In einem nächsten Schritt will Böttcher, mit einem Budget von 1500 Euro im Gepäck, die Bürgermeister aus 14 umliegenden Gemeinden dazu einladen, gemeinsam nach Berlin zu fahren. In Absprache mit den beiden Bundestagsmitgliedern Dr. Johann Wadephul (CDU) und Sönke Rix (SPD), soll ein Termin zwischen dem 18. und 22. März gefunden werden, um das gegenwärtig geltende Bundesberggesetz, das Probebohrungen im Bereich Waabs rein rechtlich zulassen könnte, zu besprechen und zu hinterfragen. „Dann habe ich mein Pulver auch erstmal verschossen. Danach fällt mir nichts mehr ein“, erklärte Böttcher.

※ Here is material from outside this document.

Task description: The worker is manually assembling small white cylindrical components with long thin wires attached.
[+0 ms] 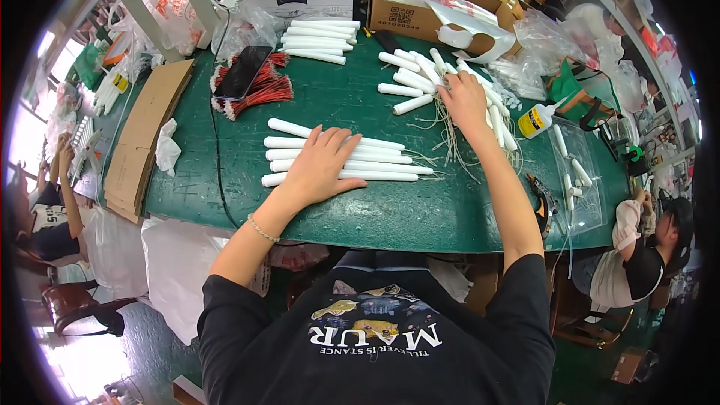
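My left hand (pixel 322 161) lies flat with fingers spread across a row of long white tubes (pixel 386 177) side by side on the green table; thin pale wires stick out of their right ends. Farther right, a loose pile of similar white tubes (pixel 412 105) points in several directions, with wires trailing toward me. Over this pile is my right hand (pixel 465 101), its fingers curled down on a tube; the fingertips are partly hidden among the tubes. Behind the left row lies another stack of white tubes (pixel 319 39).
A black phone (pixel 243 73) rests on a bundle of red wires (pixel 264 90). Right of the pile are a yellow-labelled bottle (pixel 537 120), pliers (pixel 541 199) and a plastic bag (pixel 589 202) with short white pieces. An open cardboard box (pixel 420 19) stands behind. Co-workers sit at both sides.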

Erhält die norwegische Firma Central Anglia beim Landesamt für Bergbau, Energie und Geologie die gewünschte Aufsuchungserlaubnis für das Bewilligungsfeld Waabs, könnte sie Probebohrungen nach Erdgas und Erdöl mitten im Einzugsgebiet des Wasserwerkes des WBV vornehmen. Der Verband befürchtet dabei die Beschädigung einer vorhandenen natürlichen Deckschicht, die eine schützende Funktion für das zu fördernde Grundwasser hat.

Eine zusätzliche Gefahr für das Grundwasser wird unter anderem durch die Freisetzung von Kohlenwasserstoffen gesehen, die im Rahmen von Erkundungs- und Fördermaßnahmen – so wird es in dem Schreiben noch einmal deutlich erläutert – freigesetzt werden können. Wer ein Schreiben ausfüllt, fordert eine ganz klare Regelung zum Verbot von Fracking über das Bundesbergrecht. Abschließend wird dann die Erklärung abgegeben, dass die zukünftige Trinkwasserversorgungssicherheit im Zuständigkeitsbereich des WBV Mittelschwansen durch das geltende Bundesberggesetz „in höchstem Maße als gefährdet“ angesehen wird. Wie viele Briefe bei den Ministerien tatsächlich eingehen müssen, um eine Änderung des Gesetzes zu bewirken, ist derzeit nicht ersichtlich. Prinzipiell gilt: „Je mehr, desto besser“, so Geschäftsstellenleiterin Marta Kraft. „Wenn 3000 Briefe rausgehen, war’s eine tolle Aktion“, sagte Böttcher.